Spark + Fire + Gasoline = Misery
I really think I did it all wrong. There has been an ongoing issue in my relationship with my BPDgf. I have a very close friend from college who I have been friends with for 20 years. I consider him and his wife like family. Three years ago when my relationship with my gf was just getting started I had gone over to my friends house to play cards and drink wine. My friend had to work late so it ended up being just his wife and I. GF of a month went into a rage called me every name in the book and did not speak to me for a couple of weeks. That was just the beginning of 3 years worth of accusations of cheating and hatred towards my friends. The mere mention of there names caused a raging fight, causing me to hide my friendship with them. Which then has lead to major trust issues. If I tell my gf that I talked to them we get into a fight, she describes my friendship with them as scummy and hates them with a passion, if I dont tell her that I talked to them then I am hiding things. Most of our "breakups" have been a direct result of my friendship. For the record My friends are good solid people and I value their friendship very much.
Fast forward to the present. GF and I had just been getting back on speaking terms after yet another breakup, which is when her T informed me that she had BPD, though she has not been told yet. Part of the breakup was due to the fact that at my bday party I had lent my friends wife a sweatshirt because she was cold. During the month of silence I had invited my friends to spend the day on my sailboat during a large waterfront music festival. At the time I assumed that I may never here from my GF again so I was working on rebuilding friendships that I had abandoned. With the time rapidly approaching, ok I stalled till the last second, that my friends were going to be on the boat, which has always been a very special thing I shared with my GF even had our first date there, I was nervous and scared to tell the GF. After having a great day with her and having gone over in my head how to tell her, working on transparency, and reviewing the lessons I finally came out with it. Here is how it went.

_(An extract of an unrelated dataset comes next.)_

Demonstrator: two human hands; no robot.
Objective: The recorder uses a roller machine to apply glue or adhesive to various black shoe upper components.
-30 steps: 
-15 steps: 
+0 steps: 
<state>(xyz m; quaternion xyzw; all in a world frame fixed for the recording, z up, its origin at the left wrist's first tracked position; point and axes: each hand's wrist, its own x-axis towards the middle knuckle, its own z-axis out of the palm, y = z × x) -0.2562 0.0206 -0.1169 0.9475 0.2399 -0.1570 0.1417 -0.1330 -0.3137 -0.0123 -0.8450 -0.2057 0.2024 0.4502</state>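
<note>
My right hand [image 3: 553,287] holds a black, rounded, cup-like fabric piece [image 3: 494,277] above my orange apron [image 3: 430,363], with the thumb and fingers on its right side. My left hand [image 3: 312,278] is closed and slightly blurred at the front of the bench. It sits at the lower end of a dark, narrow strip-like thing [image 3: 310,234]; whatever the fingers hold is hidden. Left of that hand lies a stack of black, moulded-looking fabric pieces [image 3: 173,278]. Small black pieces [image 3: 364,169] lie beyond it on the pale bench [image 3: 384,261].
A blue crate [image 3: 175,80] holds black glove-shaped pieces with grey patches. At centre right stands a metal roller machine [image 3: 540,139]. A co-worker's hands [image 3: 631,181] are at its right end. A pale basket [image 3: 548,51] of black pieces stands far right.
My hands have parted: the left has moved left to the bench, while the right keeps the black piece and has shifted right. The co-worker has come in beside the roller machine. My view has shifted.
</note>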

"honey I have to tell you I feel like a heel right now. I know I did not invite you on the boat for Sunday but I had invited so and so awhile ago and friend took the day off from work. You are welcome to join us but I just wanted you to know."
GF did not say anything but I knew she was pissed. she went inside and started cleaning her apartment. I followed suit and helped straighten up another room, letting her have space.
An hour goes by and she was just ignoring me. Finally we are sitting down and I say, hoping to validate, " I know you are upset right now." Silence. 5 more minutes "do you want to talk about it." Silence. 10 more minutes, this whole time I am tying to remain emotionless, "would you like me to leave." "Yes I would like you to leave right now and dont ever call me again. Ever."
I did not get the rage I was expecting, the calmness in her scared me even more. I went over to her chair got down on my knee and put my hand on her leg which she pulled away from and told her " I am sorry" "no your not" " Listen I love you very much I dont want to leave I am very sorry I am working on being more transparent hoping to rebuild trust. I love you Im not going anywhere (meaning leaving the relationship) I want you in my life and to be with you." She just stared at the wall and I left.
I feel like I blew the whole thing when I started with "I know I did not invite you I invited so and so"
This stuff is so hard. The lessons, validation, SET which I was chanting in my head, and not JADEing. I just feel like I through gasoline on the fire except instead of blowing up I am scared it, the relationship, went out.
I dont think I will here from her for weeks or months possibly ever. How could I have handled that situation better. What can I do from here.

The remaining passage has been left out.